Since $W_1 = \frac{k(\Delta x)^2}{2}$:

$$\boxed{W_n = (2n-1)W_1}$$

Verification: $W_1 = 1 \cdot W_1$ ✓, $W_2 = 3W_1$ ✓, $W_3 = 5W_1$ ✓

(e) Sum verification:

Total work for $n$ intervals:

$$W_1 + W_2 + \cdots + W_n = W_1(1 + 3 + 5 + \cdots + (2n-1))$$

The sum of the first $n$ odd numbers equals $n^2$:

$$= W_1 \cdot n^2 = \frac{k(\Delta x)^2}{2} \cdot n^2 = \frac{1}{2}k(n\Delta x)^2$$

This equals the potential energy at displacement $n\Delta x$, confirming our formula! ✓

Physical insight: The odd-number pattern $(1, 3, 5, 7, \ldots)$ for successive work increments is a direct consequence of $PE \propto x^2$. Each new "layer" of stretch requires more work because you're fighting a stronger spring force.

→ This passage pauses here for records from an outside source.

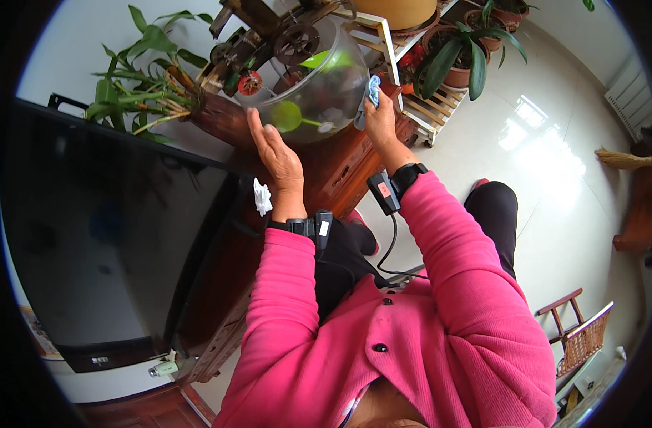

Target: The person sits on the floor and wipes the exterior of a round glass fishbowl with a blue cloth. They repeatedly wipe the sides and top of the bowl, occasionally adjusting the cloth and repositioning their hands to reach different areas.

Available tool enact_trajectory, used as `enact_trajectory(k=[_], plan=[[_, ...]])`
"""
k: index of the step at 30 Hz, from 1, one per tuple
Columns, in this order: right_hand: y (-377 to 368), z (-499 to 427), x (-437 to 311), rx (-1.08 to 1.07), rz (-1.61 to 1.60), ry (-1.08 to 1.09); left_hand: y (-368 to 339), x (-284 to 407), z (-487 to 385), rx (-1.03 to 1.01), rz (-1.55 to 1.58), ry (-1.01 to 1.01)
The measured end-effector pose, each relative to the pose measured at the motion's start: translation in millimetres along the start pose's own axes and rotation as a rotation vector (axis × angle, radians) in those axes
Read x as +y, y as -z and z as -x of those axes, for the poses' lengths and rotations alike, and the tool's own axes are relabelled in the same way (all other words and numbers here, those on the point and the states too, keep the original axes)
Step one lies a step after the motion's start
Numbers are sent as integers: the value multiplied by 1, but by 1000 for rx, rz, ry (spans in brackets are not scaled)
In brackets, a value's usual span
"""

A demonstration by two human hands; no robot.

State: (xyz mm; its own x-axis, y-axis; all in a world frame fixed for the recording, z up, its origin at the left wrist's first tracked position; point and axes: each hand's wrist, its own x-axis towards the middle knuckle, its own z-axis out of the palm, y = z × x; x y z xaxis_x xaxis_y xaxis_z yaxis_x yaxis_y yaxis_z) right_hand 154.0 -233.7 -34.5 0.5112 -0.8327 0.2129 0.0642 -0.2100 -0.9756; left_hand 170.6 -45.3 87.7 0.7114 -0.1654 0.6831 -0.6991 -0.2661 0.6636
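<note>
A large clear bowl [336, 91], perhaps glass or plastic, rests on a reddish-brown wooden cabinet [331, 171]. My right hand [380, 117] grips a crumpled light-blue cloth [372, 93] at the bowl's right side. On the other side, my left hand [276, 152] is raised with its palm towards the bowl wall and holds nothing; whether its fingertips touch the wall cannot be told. Above the bowl stands a dark wooden ornament with a wheel [297, 44]. A red round piece [250, 83] hangs near the rim. Green leaf shapes show in and through the bowl.
A large black television [117, 230] stands at the left, with a white crumpled tissue [262, 197] by its edge. Leafy green stems [144, 99] lean behind the cabinet. A slatted plant rack [430, 115] with potted plants [459, 59] is at the upper right. A wicker chair [585, 337] stands lower right.
</note>
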Motion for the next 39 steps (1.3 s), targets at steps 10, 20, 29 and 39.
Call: enact_trajectory(k=[10, 20, 29, 39], plan=[[-48, 107, -24, -358, 5, -407, 20, -64, 116, 15, 326, 541], [-72, 123, -53, -401, -690, -830, 44, -87, 130, 152, 383, 771], [-4, 66, -15, -301, -518, -533, 30, -93, 126, 120, 387, 757], [-23, 99, -57, -258, 46, -117, 35, -86, 124, 99, 555, 779]])
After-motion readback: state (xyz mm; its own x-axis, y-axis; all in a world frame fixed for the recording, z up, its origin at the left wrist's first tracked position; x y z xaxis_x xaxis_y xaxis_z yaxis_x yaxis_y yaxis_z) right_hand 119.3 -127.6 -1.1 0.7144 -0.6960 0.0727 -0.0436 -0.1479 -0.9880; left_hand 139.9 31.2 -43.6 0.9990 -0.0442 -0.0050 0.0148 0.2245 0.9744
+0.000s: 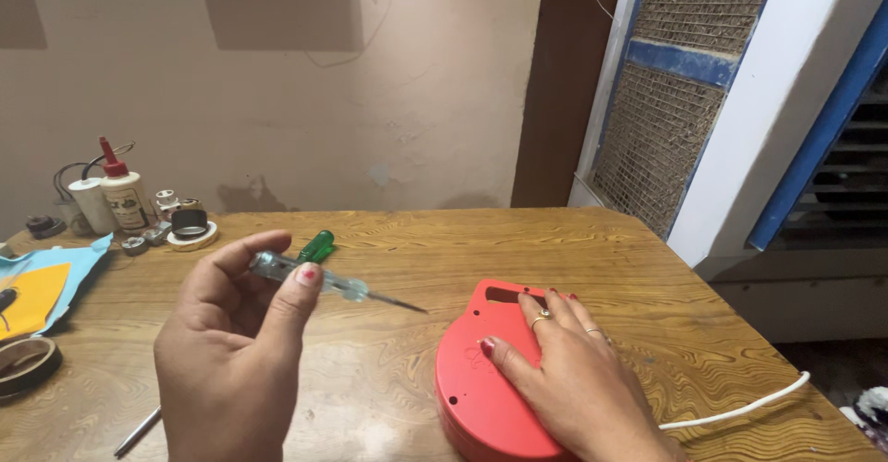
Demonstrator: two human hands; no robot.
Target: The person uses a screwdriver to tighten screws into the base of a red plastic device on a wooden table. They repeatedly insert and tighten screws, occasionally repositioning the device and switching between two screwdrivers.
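Fingers of the left hand [231, 351] are being closed around a tester screwdriver [338, 280], whose clear barrel is being pinched between thumb and forefinger while its green cap is being left free at the far end. Its thin metal tip is being pointed right and slightly down, toward the red round housing [481, 397], and is being kept in the air, apart from the plastic. That housing is being pressed flat onto the wooden table [416, 240] at the near right by the right hand [573, 379], whose fingers are being spread wide and laid on the lid rather than curled around anything, apparently so that the casing is being kept from sliding. A white cable [740, 406] is being trailed off to the right from beneath that hand. A glue bottle [123, 194] and a roll of tape [191, 229] are being kept at the far left, well apart from both hands, beside blue and yellow sheets [46, 282].
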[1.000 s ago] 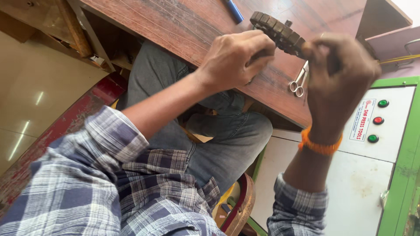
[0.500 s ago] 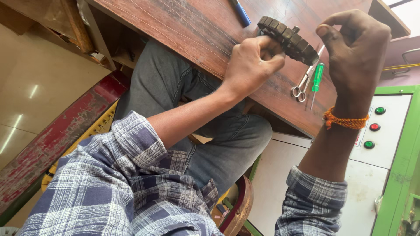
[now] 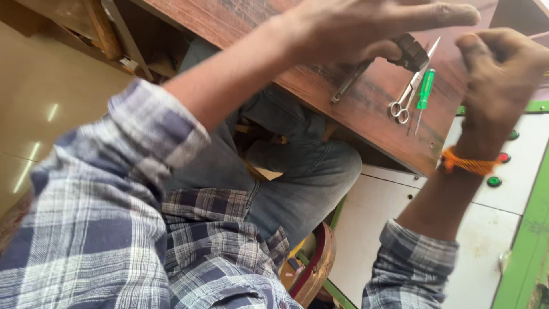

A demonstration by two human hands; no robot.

Conceptual Questions (CCI-Style)

Conceptual Doubling the Stretch

Spring A is stretched 10 cm from its natural length, requiring work $W$. Spring B (identical to A) is stretched 20 cm from its natural length. How much work is required for Spring B?

$W$
$2W$
$4W$
$8W$

Thought Process

Work to stretch from natural length is $W = \frac{1}{2}kb^2$. If you double $b$, what happens to $W$?

Show Answer

Answer: (C)

Work from natural length: $W = \frac{1}{2}kb^2$

Spring A: $W_A = \frac{1}{2}k(0.1)^2 = 0.005k$
Spring B: $W_B = \frac{1}{2}k(0.2)^2 = 0.02k$

Ratio: $\frac{W_B}{W_A} = \frac{0.02k}{0.005k} = 4$

Since work depends on $b^2$, doubling the stretch quadruples the work.

Mastery Checklist

[ ] I can state Hooke's Law and identify the spring constant
[ ] I can find $k$ given force and displacement data
[ ] I can calculate work to stretch a spring from natural length
[ ] I can calculate work to stretch a spring between two non-zero positions
[ ] I understand why work to stretch a spring depends on $x^2$
[ ] I can handle unit conversions (inches to feet, cm to m)
[ ] I can solve for unknown natural length given work data

Mental Model

The Stacking Bricks Analogy:

Imagine stacking bricks. The first brick is easy—you lift it from ground level. The second brick is harder because you're lifting against gravity AND you have to lift it higher. Each successive brick requires more effort because:

You're lifting to a greater height
The stack itself resists being made taller

A spring works the same way. Each bit of additional stretch requires more force than the last. The work "accumulates faster" as you go—that's why it's proportional to $x^2$, not just $x$.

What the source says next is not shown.